Estimated reading time: 3 mins : 23 secs
The images come from a comic/magazine called Samandal.
SS:
We were all at Pierre’s apartment when Mubarak stepped down, celebrating. We were kind of talking about alternative media and how it was so important for the revolution to create alternative media. Someone said to us, “Why don’t you just start a newspaper?” We said okay, tonight we celebrate, tomorrow we have a meeting. And the next day we had a meeting and we started working on the newspaper, just like that.
SS:
When it started it was about challenging the law: in order to start a newspaper here you have to get certification from state security. So it was kind of a challenge; freedom of expression was our main goal [. . .] We believe in awareness. Awareness comes through freedom of expression and not the other way around. So Gornal is basically about giving people a tool to express themselves.
SS:
We want to print things we don’t agree with. For example, one of the members of the Muslim Brotherhood is writing something. We want some articles from people who support the military as well, even if we personally don’t believe in the military’s performance in ruling the country. But many of these people don’t want to write.
[Why don’t they want to write?]
I think it’s because the whole newspaper looks like it’s very revolutionary and stuff and so they just don’t want to join in with something like that.
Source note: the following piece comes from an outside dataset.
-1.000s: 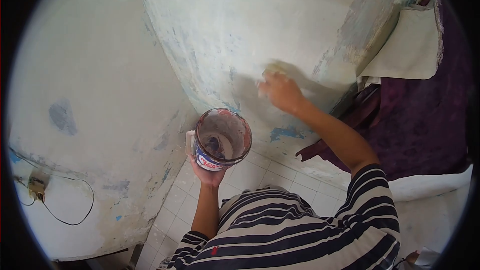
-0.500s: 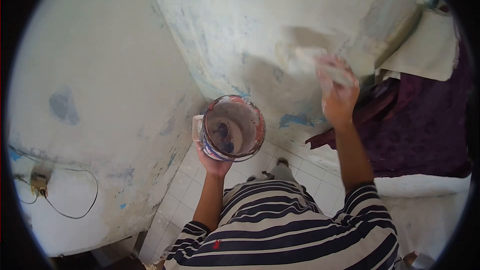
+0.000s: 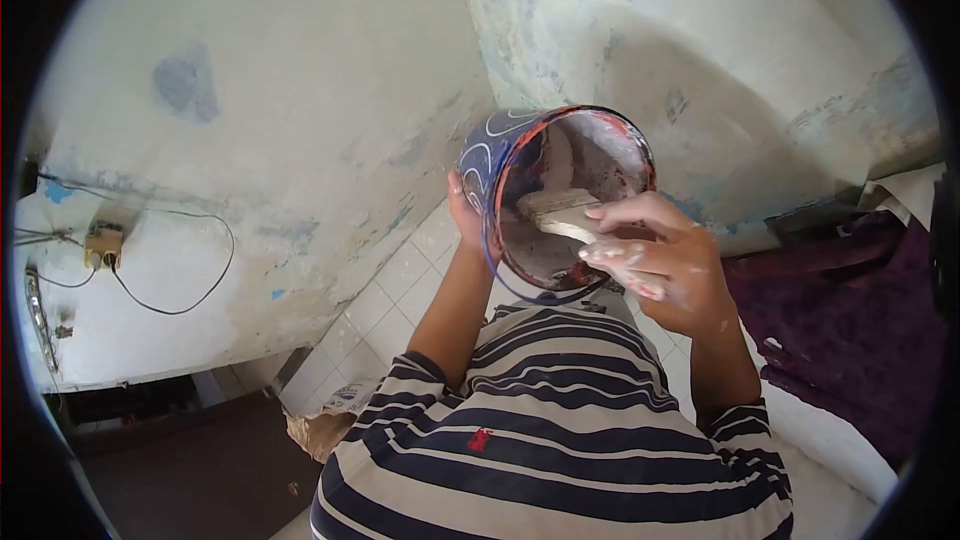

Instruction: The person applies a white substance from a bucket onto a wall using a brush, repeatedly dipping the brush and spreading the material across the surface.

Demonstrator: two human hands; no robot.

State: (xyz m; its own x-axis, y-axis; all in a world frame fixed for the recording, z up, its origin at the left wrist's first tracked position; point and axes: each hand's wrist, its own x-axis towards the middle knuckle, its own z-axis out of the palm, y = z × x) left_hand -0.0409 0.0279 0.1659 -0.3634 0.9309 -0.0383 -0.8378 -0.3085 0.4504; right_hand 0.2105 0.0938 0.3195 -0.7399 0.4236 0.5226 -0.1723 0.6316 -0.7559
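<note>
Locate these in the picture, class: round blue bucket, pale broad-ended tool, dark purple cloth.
Round blue bucket [image 3: 488, 152], head view: outer side wall.
Pale broad-ended tool [image 3: 567, 214], head view: broad end.
Dark purple cloth [image 3: 850, 312], head view: middle.

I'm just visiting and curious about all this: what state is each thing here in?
Bucket: open-topped, tilted, smeared inside; held by the left hand.
Brush: pale-coated, in the right hand, its head at the bucket's mouth.
Wall: patchy, stained, blue flecks showing.
Cord: plugged in, hanging in a loop.
Purple cloth: draped, rumpled.
Striped shirt: worn.
</note>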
On the role of Twitter and Facebook, SS:
It’s very exaggerated, definitely. They think all we do is tweet. But it’s true that, like five years ago, people would complain about torture and stuff like that and nobody believed them. If you discussed police brutality with people in the streets, there was no awareness about it at all, but when the videos of torture came out on the internet… Things started to change. Maybe it could have happened through another tool, but this is how the change began.
On those too poor and hungry for revolution:
SS:There are two kinds of people who are against Gornal. There are people who benefited from this regime, who benefited from the corruption. Or there are people who are very, very poor, and it’s very hard for them…
HT: During the revolution, they didn’t have food. Prices went up, so that was hard.
SS: I kind of realized that two weeks after the protests. A lot of them are very angry, they say, “You are ruining our lives.”
Asking the military for an interview, SS:
I told him we are working on an independent newspaper and we want to do an interview with Ismail Etman, a member of the military council. And he asked me, “What is the interview about, and with whom?” And I said, “You can just say we are the youth of the revolution, you know, the Facebook people.”
And this is how the interview ends. Soppy git that I am, I cried, a little.
Can we ask you a really stupid question? Did you have a plan of what you wanted to do when you grew up? Before the revolution? And has it changed?
HT: Well, my plan got ruined when I started college. I wanted to major in fashion design, but now I am majoring in journalism because there is no fashion design major. But I don’t think it has changed. I started thinking more politically about everything. My goals became more about the people; people around me at least.
Are you still going to be a fashion designer?
HT: Yes! For the people.
It’s also where I found that excellent Revolution by Design thing about Tricontinental Magazine and urban guerillas.